Pourquoi ces réformes ont-elles été d’abord conçues par des économistes ? Comment expliquer leur capacité à transformer les subjectivités dans le milieu académique ? Il faut d’abord souligner que les mises en concurrence des étudiants, des formations, des chercheurs ou des établissements universitaires ne portent pas sur des marchandises, dont le marché fixerait le juste prix. Ce hiatus a été souligné lors du mouvement universitaire de 2009, le plus important après 1968, qui s’était choisi ce slogan : « l’Université n’est pas une entreprise, le savoir n’est pas une marchandise ». Il faut remonter aux travaux fondateurs du macro-économiste néokeynésien Théodore W. Schultz[3] dans les années 1950 pour comprendre la vision des économistes schumpétériens de l’Université et de la recherche, au service d’une « économie de la connaissance ». Schultz est spécialiste d’agriculture mais apporte une première réponse à un problème ouvert connu sous le nom de résidu de Solow.
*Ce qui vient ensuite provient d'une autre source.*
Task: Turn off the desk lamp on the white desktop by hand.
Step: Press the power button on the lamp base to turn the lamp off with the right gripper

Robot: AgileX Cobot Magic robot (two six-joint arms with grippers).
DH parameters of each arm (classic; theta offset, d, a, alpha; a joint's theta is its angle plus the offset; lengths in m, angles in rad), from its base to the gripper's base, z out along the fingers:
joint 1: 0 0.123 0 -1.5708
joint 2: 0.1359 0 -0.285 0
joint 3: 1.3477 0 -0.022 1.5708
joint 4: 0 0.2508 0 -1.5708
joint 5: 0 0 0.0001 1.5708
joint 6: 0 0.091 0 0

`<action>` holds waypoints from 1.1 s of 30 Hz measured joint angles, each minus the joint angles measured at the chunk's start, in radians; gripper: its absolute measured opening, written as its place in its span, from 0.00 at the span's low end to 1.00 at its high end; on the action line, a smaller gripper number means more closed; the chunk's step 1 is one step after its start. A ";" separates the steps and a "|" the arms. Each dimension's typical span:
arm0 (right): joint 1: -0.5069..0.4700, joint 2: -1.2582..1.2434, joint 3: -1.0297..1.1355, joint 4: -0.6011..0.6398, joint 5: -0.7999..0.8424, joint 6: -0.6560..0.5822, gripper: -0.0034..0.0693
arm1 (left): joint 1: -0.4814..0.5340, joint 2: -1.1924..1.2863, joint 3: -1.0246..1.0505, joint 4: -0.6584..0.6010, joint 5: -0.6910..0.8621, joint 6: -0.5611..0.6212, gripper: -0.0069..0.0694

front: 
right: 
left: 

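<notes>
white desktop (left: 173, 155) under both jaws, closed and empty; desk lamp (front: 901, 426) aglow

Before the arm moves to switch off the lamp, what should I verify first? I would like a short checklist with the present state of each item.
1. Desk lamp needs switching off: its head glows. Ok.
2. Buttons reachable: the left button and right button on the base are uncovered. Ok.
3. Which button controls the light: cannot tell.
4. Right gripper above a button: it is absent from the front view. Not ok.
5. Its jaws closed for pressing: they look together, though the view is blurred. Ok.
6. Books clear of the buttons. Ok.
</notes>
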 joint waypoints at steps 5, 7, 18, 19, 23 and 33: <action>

Dans l’approche néoclassique, une fraction de la croissance économique observée n’est imputable ni à une accumulation du capital, ni à une augmentation du facteur travail, mais provient d’éléments exogènes que Schultz attribue à une dimension qualitative du facteur travail : le capital humain, qui recouvre « l’habileté, le savoir et toutes les capacités permettant d’améliorer la productivité du travail humain », la santé des travailleurs mais aussi le progrès technique et les connaissances scientifiques. L’investissement public dans le capital humain se concrétise aux États-Unis d’Amérique dans les années 1960 jusqu’au début des années 1970, dans le sillage du choc politique causé par les succès scientifiques soviétiques, que symbolise le Spoutnik. Il s’agit aussi de conjurer la croissance des industries japonaise et allemande et de lutter contre la pauvreté et les inégalités pour apaiser la contestation qui monte. Il n’y a pas de trait commun entre cette utopie fordiste tardive et le programme de dépossession, de précarisation, de paupérisation et de bureaucratisation d’Aghion et Cohen pour la France du XXIe siècle.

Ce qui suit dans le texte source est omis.